Selama menonton serial Kartu Keluarga yang berjumlah delapan epidose, penonton benar-benar dimanjakan dengan visual dan sinematografi yang memukau. Menonton visualnya saja membuat penonton ingin berlama-lama dan tak ingin beranjak pada tontonan yang lain.
Serial Kartu Keluarga yang berlatar di Yogyakarta benar-benar menyuguhkan keindahan dari kota ini. Rasanya seketika kembali rindu ingin kembali menjelajah Yogyakarta. Mulai dari sepanjang jalan malioboro, berburu batik, alamnya yang masih asri, dan bangunan rumahnya yang begitu khas.
Serial ini juga menggambarkan aktivitas yang kerap dilakukan oleh masyarakat Yogyakarta. Seperti membatik, sampai berkeliling menggunakan becak. Melihat ini semua membuat penonton ingin segera berkunjung ke Yogyakarta. Ikut membatik dan tak lupa bekeliling di sepanjang Malioboro menggunkan jasa becak.
Meski bergenre drama komedi, sebenarnya serial ini tidak menunjukkan komedi secara gamblang. Unsur komedi hanya sebatas penggambaran watak para karakter yang dibuat berlebihan dalam menghadapi suatu masalah. Selebihnya saya rasa tidak didukung dengan dialog yang memang sengaja dilontarkan oleh para tokoh.
Serial ini sangat ringan untuk dinikmati. Mengalir begitu saja dan nyaman ditonton sambil beraktivitas yang lain. Penonton tak perlu berpikir keras atau serius pada serial ini saja. Dapat dibarengi dengan aktivitas lainnya. Ceritanya menghibur, ringan, dan mudah untuk dicerna.
Yang paling utama adalah tentang pesan moral yang ingin disampaikan oleh serial ini. Menunjukkan perjuangan single mom yang berusaha melakukan yang terbaik untuknya. Sampai rela melakukan apapun demi kebahagiaan anaknya. Demi cita-cita anaknya terwujud di masa depan.

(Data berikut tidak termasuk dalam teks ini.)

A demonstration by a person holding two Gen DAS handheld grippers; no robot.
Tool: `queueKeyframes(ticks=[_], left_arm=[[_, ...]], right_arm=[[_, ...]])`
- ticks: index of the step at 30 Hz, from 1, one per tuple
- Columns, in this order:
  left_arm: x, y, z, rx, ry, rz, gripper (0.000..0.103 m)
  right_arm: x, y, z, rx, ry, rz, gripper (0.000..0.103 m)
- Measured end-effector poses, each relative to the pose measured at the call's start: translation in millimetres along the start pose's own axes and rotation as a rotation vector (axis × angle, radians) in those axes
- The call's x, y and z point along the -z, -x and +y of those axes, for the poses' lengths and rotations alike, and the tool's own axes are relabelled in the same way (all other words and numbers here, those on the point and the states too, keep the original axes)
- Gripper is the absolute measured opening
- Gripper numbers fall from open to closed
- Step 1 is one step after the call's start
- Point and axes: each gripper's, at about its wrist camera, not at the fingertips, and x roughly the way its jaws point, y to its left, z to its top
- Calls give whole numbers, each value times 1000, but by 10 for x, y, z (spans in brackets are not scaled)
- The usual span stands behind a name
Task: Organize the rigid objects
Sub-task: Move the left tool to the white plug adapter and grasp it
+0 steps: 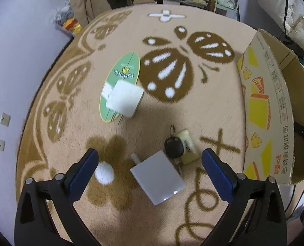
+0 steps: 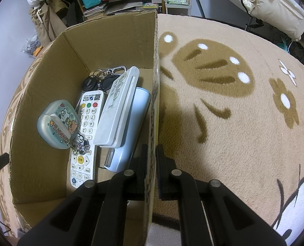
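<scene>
From the left wrist we look down on the beige patterned blanket (image 1: pixel 213 106), and our left gripper (image 1: pixel 150 164) hangs released, blue pads spread wide on either side of a flat white adapter (image 1: pixel 158 180) with nothing clasped. Just beyond it sit a black key fob (image 1: pixel 174 146) touching a cream-coloured block (image 1: pixel 190 145). Farther out a second white charger (image 1: pixel 125 98), blurred, lies on top of a green oval card (image 1: pixel 120 86). At the right edge we catch only the printed outer wall of the cardboard box (image 1: pixel 262 102).

The right wrist gives us what that view hides: the inside of the box. Our right gripper (image 2: pixel 151 155) is clenched on the box's near wall, one finger inside, one outside. On the box floor we see a white remote with coloured buttons (image 2: pixel 85 127), a second white remote (image 2: pixel 119 104) leaning over a pale blue bottle (image 2: pixel 131 127), a translucent cartoon case (image 2: pixel 56 123) resting at the left with a charm trailing onto the remote, and black key fobs on rings (image 2: pixel 102 80) at the far end. The loose items on the blanket do not show from this side
</scene>
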Motion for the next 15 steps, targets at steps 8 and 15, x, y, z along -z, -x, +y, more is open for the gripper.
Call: queueKeyframes(ticks=[8,15], left_arm=[[92,-251,110,54,37,95,99],[152,-428,152,77,69,166,89]], right_arm=[[0,0,2,-1,-1,0,8],[7,-3,4,1,2,0,8]])
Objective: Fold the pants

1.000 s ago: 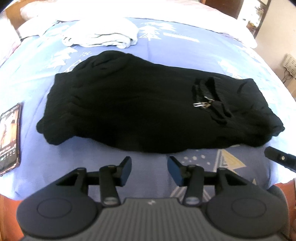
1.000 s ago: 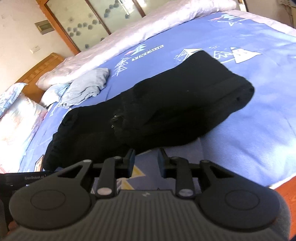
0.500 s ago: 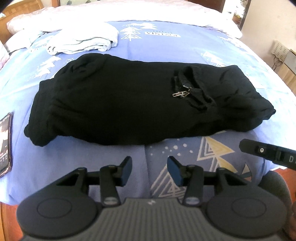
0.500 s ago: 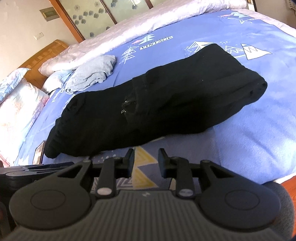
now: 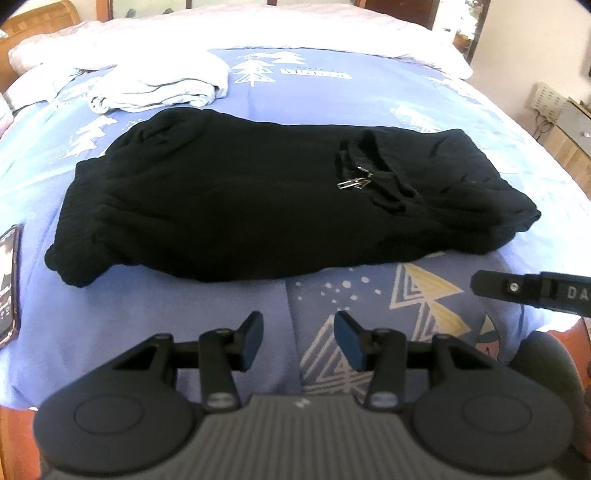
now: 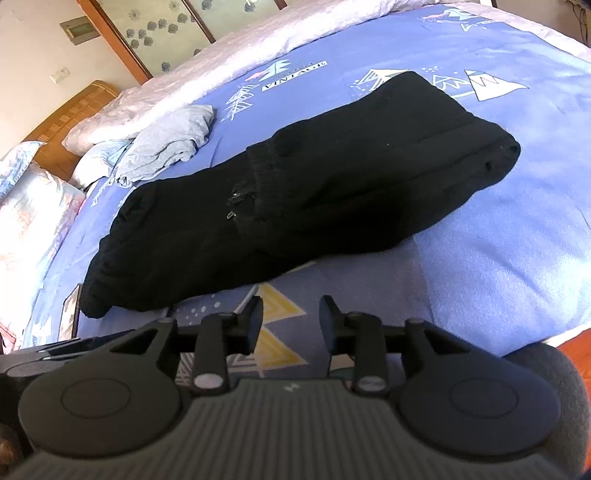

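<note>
Black pants (image 5: 258, 206) lie folded in a long bundle across the blue patterned bedspread (image 5: 351, 92), a metal zipper pull (image 5: 354, 181) showing on top. The right wrist view shows the same pants (image 6: 332, 192) running diagonally. My left gripper (image 5: 298, 338) hovers over the bedspread short of the bundle's near edge, open, nothing between its fingers. My right gripper (image 6: 290, 319) also hangs short of the pants over the bedspread (image 6: 498, 258); its jaws are opening and hold nothing. The other gripper's finger (image 5: 532, 291) pokes in at the right of the left wrist view.
A folded light grey garment (image 5: 159, 86) lies beyond the pants, near white bedding (image 5: 258, 33) at the back. A phone (image 5: 9, 284) lies on the bedspread at the far left. Wooden headboard (image 6: 70, 122) and pillows (image 6: 33, 206) are at the left; a cabinet (image 5: 569, 125) stands right of the bed.
Both grippers have drawn back from the pants, so more bedspread shows in front of them. The right gripper's fingers have spread slightly wider.
</note>
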The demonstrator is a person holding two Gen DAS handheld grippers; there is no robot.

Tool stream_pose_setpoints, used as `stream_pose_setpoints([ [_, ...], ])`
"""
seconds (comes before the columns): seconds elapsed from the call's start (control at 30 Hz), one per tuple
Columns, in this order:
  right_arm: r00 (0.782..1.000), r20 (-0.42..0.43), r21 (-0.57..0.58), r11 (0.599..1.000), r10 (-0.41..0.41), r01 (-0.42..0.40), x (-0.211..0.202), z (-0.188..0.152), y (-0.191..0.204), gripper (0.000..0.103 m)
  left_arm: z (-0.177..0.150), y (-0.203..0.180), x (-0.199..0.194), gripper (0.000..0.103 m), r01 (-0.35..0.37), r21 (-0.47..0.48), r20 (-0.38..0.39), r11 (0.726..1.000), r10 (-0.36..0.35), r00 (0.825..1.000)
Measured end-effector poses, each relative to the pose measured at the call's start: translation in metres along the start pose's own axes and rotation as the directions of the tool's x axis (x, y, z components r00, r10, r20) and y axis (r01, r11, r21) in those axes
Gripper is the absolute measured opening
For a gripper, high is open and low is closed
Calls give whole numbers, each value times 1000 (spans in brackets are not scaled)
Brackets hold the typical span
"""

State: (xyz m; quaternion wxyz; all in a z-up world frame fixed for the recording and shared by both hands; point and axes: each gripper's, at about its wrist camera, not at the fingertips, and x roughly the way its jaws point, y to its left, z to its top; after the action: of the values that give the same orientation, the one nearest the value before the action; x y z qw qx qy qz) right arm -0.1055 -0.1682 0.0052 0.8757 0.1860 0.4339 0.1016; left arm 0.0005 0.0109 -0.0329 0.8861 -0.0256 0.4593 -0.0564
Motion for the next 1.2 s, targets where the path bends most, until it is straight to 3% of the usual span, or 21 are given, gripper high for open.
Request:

Tak hanya itu, serial ini juga menyentil tentang pernikahan yang terlalu buru-buru. Bahwa pernikahan tidak hanya sekadar jatuh cinta lalu turun ke hati semata. Lebih dari itu. Perlu ada pertimbangan, termasuk melihat bibit, bebet, dan bobotnya.
Terbukti dari kegagalan pernikahan Bardi dan Yuni yang begitu terburu-buru. Mereka saling jatuh cinta pada pandangan pertama dan melangsungkan pernikahan tanpa restu dari orangtua Bardi. Alhasil setelah menikah, Bardi baru mengetahui sifat asli dari perempuan yang ia nikahi itu.
Dampak dari perceraian juga turut disentil pada serial ini. Ageng sebagai korban perceraian kedua orangtuanya menjadi pribadi yang begitu tertutup dan serba salah. Di satu sisi, ia menyimpan harapan agar kedua orangtuanya bisa kembali lagi. Ia juga begitu sedih melihat Ibunya yang sering digoda oleh orang lain karena tampilannya yang mencolok sebagai seorang janda beranak satu.
Pandangan masyarakat yang memandang buruk seorang janda yang sudah memiliki anak turut menjadi sorotan dalam cerita ini. Banyak yang menyepelekan Sri. Termasuk orangtua Gunawan yang enggan memberi kesempatan bahkan hanya sekadar berkenalan saja. Begitu pula orangtua Bardi yang tahu bahwa Sri adalah janda beranak satu. Padahal setelah mereka saling berkenalan, Sri adalah menantu idaman yang paling ideal.